The article also points out that temperatures were on average 9 degrees Fahrenheit higher than today during the period between ice ages 116,000 - 130,000 years ago.

Another paper from the premier journal Science, reports that ice cores from Antarctica, providing a record of greenhouse gases in the atmosphere going back 800,000 years, show a variation of 27 degrees Fahrenheit over this time span. In the previous ice age, temperatures were 18 degrees colder than today. At other times, temperatures have been up to 9 degrees higher.

Global warming alarmists are worried about a 1ยบ F temperature rise over the past 100 years. Given that temperatures have historically sometimes been much higher, and at other times much lower on the earth, is it time to panic about a one degree rise?

Climate change is a real phenomenon. Climate is always changing. The ice cores in Greenland and Antarctica prove this. Change is in the nature of climate, even in times when humans did not even exist, let alone burn any fossil fuels.

Religion versus science

This blog will compare the claims of global warming alarmists, especially those who blame the changes in climate on human activity, with scientific research.

Humans affect nature. At question is the type and the degree of the effect.

First, is the earth warming? If so, where? how much has it warmed? how fast is it warming?

Second, if the earth is warming, what might be the most likely causes of that warming? If humans are responsible for part of the warming, how much? 10%? 50%? 80%?

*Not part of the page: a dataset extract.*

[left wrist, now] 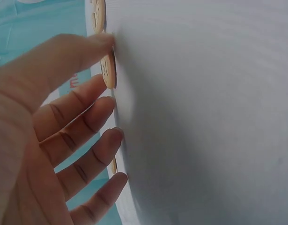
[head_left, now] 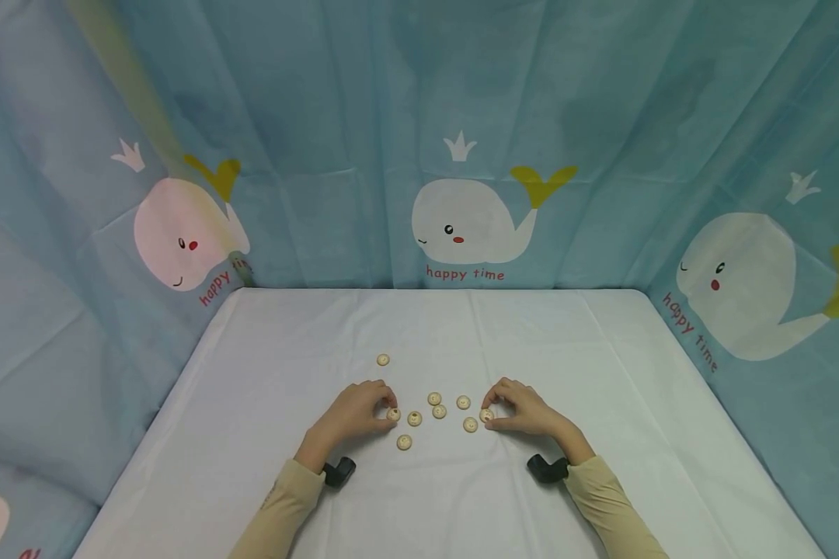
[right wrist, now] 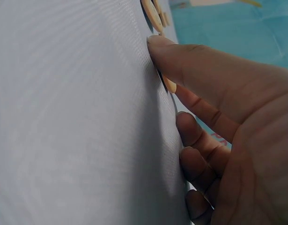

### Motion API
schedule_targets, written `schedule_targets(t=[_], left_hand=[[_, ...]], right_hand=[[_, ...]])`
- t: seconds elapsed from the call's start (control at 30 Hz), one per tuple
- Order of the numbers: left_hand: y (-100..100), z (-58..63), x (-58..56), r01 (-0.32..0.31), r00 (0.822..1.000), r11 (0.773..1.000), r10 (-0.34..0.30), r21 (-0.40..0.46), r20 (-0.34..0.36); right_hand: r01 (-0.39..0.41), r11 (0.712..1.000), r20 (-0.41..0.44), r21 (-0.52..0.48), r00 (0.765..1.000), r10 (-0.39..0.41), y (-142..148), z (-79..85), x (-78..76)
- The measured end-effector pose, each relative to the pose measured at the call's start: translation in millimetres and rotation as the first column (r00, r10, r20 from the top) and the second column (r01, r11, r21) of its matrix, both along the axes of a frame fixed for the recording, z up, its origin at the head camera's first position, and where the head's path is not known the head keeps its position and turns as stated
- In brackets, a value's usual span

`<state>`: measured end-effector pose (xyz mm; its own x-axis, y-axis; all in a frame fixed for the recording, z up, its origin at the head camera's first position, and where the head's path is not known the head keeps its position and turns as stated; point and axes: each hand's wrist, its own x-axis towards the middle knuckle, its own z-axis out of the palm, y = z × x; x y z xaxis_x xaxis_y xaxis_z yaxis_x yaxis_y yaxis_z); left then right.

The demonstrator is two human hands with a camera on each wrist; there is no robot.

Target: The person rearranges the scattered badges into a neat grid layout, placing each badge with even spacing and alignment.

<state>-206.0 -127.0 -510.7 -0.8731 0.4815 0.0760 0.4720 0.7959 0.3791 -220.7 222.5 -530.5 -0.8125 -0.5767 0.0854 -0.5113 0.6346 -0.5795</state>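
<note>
My left hand (head_left: 353,410) pinches a small round wooden disc (head_left: 394,414) between thumb and forefinger on the white tablecloth. In the left wrist view, marks show on the face of this disc (left wrist: 107,71), and the other fingers are spread along the cloth. To the right, my right hand (head_left: 529,411) grips another disc (head_left: 486,416) by its edges. Its thumb covers much of that disc (right wrist: 170,84) in the right wrist view. Between the hands lie several similar pale discs, among them one with a dark mark (head_left: 415,418) close to the left fingertips.
A lone disc (head_left: 383,359) lies farther back, beyond the left hand. Another disc (head_left: 404,442) is nearer the front. The white-covered table (head_left: 531,334) is bordered by a blue curtain (head_left: 322,210) printed with whales. Black wrist devices (head_left: 548,469) sit on both wrists.
</note>
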Motion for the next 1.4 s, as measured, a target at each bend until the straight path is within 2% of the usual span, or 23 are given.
schedule_targets(t=[0.53, 0.8, 0.9, 1.1, 1.27, 1.4], left_hand=[[0, 4.3, 1.3, 0.017, 1.000, 1.000, -0.018, -0.018, -0.018], [0, 5.0, -0.1, 0.058, 0.994, 0.997, -0.063, -0.058, -0.088], [-2, 6.1, -1.0, 0.043, 0.995, 0.997, -0.048, -0.066, -0.087], [-8, 10.0, -5.2, -0.013, 0.999, 1.000, 0.012, -0.025, -0.031], [-16, 14.6, -11.2, -0.019, 1.000, 1.000, 0.019, 0.013, -0.024], [-23, 16.6, -17.8, -0.038, 0.999, 0.999, 0.038, 0.011, -0.021]], right_hand=[[0.006, 1.000, 0.004, 0.009, 1.000, -0.006, -1, 2.4, 1.4], [-0.001, 1.000, 0.000, -0.006, 1.000, 0.001, 1, 1.3, 0.5], [-0.004, 1.000, 0.008, -0.011, 1.000, 0.004, 1, 0.4, 0.1], [-0.002, 1.000, 0.006, -0.005, 1.000, 0.002, 0, 0.6, 0.0], [-0.008, 1.000, -0.015, -0.003, 1.000, 0.008, 1, -0.5, -0.1], [-0.009, 1.000, -0.010, -0.009, 1.000, 0.009, 1, 0.3, 0.3]])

If humans are responsible, or even if they are not, can the warming be stopped? Should it be stopped? Are there benefits to a warmer earth? Would it be less expensive to adapt to climate change than to attempt to stop it?

All these are scientific questions. Some have claimed that the "debate is over" on climate change and global warming. We have caused it by burning fossil fuels and releasing CO2 into the atmosphere, they say. Yet scientists are encountering more and more evidence that does not fit this interpretation of global warming. Are we to ignore the new evidence?

A scientific explanation should be subject to revision as new facts come to light. If proponents of a particular theory cannot change or modify their position in the light of new information, we are dealing not with science, but faith. For some, human-caused global warming has become nearly a religion.

We reject this view. Facts are stubborn things. And many facts stubbornly refuse to fit with the explanations of global warming alarmists. Yet, perhaps they are right. Perhaps humans are causing the earth to warm. We must know for certain before we act, or we may be wasting precious resources. We might even unintentionally make the problem worse!

As future entries to The Global Warming Swindle will demonstrate, the debate is decidedly not over!